A a esa hora, al llegar a la casa de Martínez Campos, "el féretro, de una caoba oscura, con enormes asas de bronce, fue conducido inmediatamente a hombros de algunos familiares" hasta el vestíbulo de la casa, "su nido de artista, levantado amorosamente piedra a piedra", describe el reportero de La Libertad. "Todo está como él lo dejó, –nos dicen. No se han puesto paños tenebrosos, ni hachones, ni crucifijos. Al fondo, el pequeño altar con la talla de la Virgen, adquirido en París en sus días de jubilosa gloria, admirable talla primitiva germánica.
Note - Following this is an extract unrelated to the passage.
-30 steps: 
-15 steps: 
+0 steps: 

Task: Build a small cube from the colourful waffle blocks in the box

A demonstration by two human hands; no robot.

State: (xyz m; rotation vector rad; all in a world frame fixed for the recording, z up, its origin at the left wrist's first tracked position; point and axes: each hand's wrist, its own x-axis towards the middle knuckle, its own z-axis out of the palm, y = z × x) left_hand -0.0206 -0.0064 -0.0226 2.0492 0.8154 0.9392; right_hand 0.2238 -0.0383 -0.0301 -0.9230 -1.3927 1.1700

Unos cirios humildes, los bustos de sus hijos rodeándole, los muebles de clásico estilo español… En el centro, junto a las columnas de mármol blanco, un pequeño túmulo, recubierto con un claro tapiz. Sobre él, el cadáver. La caja ha sido abierta. Bajo el cristal, la faz pálida, pálida, encogida, del gran pintor muerto es una máscara de la faz del pintor vivo. Su cuerpo, retorcido y minúsculo, está cubierto por fino sudario, que salpican numerosas rosas. María dice, 'es como un santito'. Y Elena, de rodillas, apoyada sobre la caoba, llora acongojadamente".
Un entierro accidentado
Mientras, en Valencia, en el Círculo de Bellas Artes de la ciudad, "los ilustres pintores Cecilio Pla, José Antonio Benlliure, [Antonio] Fillol, el escultor [José] Navarro y otros artistas están haciendo preparativos para recibir el cadáver": El Sol relataba los ambiciosos y singulares planes que los artistas locales habían concebido por su cuenta y riesgo para recibir a su héroe.
"Se quiere cubrir el féretro con una red de pescador y hacerlo arrastrar por toros de la pesca de bou e invitar a todos los marineros y pescadores valencianos para que asistan al entierro y clavar en la playa, en los lugares donde pintaba Sorolla, varios mástiles de barca con crespones como si el mar estuviese de luto por la muerte del gran artista".
Pero la familia y las autoridades tenían otros planes. "A las nueve de la mañana llegó el tren expreso conduciendo los restos del laureado pintor Sorolla. El Gobierno le concedió honores de capitán general", contaba La Libertad del día 13. En la estación esperaban las autoridades, los representantes de los círculos artísticos y sobre todo una multitud dispuesta a despedir a un valenciano universal. "A la llegada del tren, el Ayuntamiento, conforme se hallaba autorizado por la familia, se incautó del cadáver. Las tropas formaban la carrera. Rindió honores una compañía del regimiento de Mallorca con bandera y música".
Frente a la estación se había dispuesto un armón de artillería para el traslado al cementerio. Pero un grupo de artistas locales se empeñó en portar el féretro hasta el cementerio. La familia se opuso, y uno de los artistas protestó violentamente, a lo que el cuñado de Sorolla, Antonio Monleón, respondió propinándole una bofetada. Se originó un pequeño tumulto, y el periodista y diputado Félix Azzati intentó sacar el féretro del armón, lo que obligó a la intervención militar. Tuvo que ser Mariano Benlliure, que acompañaba el cadáver en representación del rey Alfonso XIII, quien interviniera para calmar los ánimos y restaurar el orden en la comitiva.
Sorolla fue enterrado provisionalmente ese 13 de agosto, antes del enterramiento en el panteón de la familia de su mujer, y el traslado definitivo en 1953 de sus restos y los de Clotilde, fallecida en 1929, a un nuevo panteón, realizado por su nieto, Francisco Pons Sorolla, en el Cementerio General de Valencia.
Un mes después, el general Miguel Primo de Rivera se alzaba en Barcelona, Alfonso XIII consentía y España se adentraba en un turbulento y trágico periodo. Ese año, Picasso pintaba su Arlequín con espejo. Sorolla había muerto y comenzaba un siglo insospechado.